The first trial of a suspect began in March 2009, when Kaing Guek Eav was charged with torture and murder while he ran a detention camp in Cambodia. (For details, see the ECCC website, (last visited Apr. 9, 2009).)

Taksoe-Jensen's provisional ethics monitoring mechanism, which he suggested to the Cambodian Deputy Prime Minister, Sok An, is designed to address suggestions of corruption at the ECCC. Speaking about the issue, Taksoe-Jensen said that the staff of the ECCC should have the ability to approach any ethics monitor on their own, to make statements without fear of retaliation. He added that the U.N. planned to strengthen its own anti-corruption mechanism within the tribunal. (UN NEWS CENTRE, supra.)

The corruption charges stem from allegations that staff members at the ECCC were forced to hand back part of their salaries to Cambodian officials. One senior court official was apparently investigated and exonerated by the Cambodian government.
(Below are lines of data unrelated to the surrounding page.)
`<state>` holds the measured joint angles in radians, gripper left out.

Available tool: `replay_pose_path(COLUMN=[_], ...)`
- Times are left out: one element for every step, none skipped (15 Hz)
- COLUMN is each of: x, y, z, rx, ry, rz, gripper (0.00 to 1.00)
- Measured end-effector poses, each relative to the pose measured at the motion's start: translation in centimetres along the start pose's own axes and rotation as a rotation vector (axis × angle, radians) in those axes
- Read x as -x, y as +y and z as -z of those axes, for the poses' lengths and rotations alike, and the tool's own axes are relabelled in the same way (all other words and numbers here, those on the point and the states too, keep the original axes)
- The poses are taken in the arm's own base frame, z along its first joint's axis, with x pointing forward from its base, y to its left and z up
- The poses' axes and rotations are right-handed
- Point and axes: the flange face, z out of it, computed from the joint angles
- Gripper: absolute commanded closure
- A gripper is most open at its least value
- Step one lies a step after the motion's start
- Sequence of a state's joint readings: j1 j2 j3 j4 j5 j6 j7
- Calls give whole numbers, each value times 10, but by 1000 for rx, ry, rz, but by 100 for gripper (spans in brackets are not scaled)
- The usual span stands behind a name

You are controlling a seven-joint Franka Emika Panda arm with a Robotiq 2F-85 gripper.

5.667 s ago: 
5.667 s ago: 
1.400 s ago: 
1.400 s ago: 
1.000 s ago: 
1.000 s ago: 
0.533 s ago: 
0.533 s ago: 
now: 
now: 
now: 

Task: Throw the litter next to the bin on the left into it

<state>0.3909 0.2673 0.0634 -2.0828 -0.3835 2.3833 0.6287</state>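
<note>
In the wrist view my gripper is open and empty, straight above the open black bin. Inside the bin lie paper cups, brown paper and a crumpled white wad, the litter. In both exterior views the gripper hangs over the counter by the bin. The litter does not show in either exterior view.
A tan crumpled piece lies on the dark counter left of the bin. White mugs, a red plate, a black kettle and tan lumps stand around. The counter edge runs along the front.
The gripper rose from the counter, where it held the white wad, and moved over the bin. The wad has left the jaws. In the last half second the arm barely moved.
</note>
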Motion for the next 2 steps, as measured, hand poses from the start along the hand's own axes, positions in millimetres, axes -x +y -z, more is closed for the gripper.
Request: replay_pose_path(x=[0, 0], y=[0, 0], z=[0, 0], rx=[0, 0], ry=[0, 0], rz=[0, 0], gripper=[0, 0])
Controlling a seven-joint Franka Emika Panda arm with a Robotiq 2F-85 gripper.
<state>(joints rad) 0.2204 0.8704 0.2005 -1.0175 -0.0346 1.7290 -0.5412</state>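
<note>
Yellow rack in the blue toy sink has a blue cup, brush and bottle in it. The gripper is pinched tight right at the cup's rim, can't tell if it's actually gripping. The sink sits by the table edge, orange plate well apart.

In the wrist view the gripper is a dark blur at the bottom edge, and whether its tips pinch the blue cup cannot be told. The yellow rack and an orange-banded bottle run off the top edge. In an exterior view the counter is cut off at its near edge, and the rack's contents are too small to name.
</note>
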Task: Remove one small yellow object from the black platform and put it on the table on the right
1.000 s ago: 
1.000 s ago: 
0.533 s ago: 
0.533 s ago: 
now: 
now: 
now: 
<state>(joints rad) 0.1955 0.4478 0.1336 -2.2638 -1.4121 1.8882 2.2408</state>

Khieu Kanharith, the information minister, stated: “[t]hey told me they cannot find any proof of kick-back or corruption. … If you want the court – the trial – to go ahead, separate the two cases.” (Dan Rivers, Cambodian War Crimes Court in Corruption Probe, CNN, Mar. 31, 2009, available at

Defense attorneys in the cases under consideration at the ECCC, however, intend to bring up the corruption issue in an attempt to discredit the work of the court. Defense consultant Andrew Ianuzzi justified linking the corruption issue with the cases being considered, saying:

What's really disturbing is that by the time the judges make their decision, every piece of evidence, every bit that they look at and evaluate and deliberate on, will have passed through the office of administration and will have literally passed through the hands of people who we say have dirty hands. (Id.)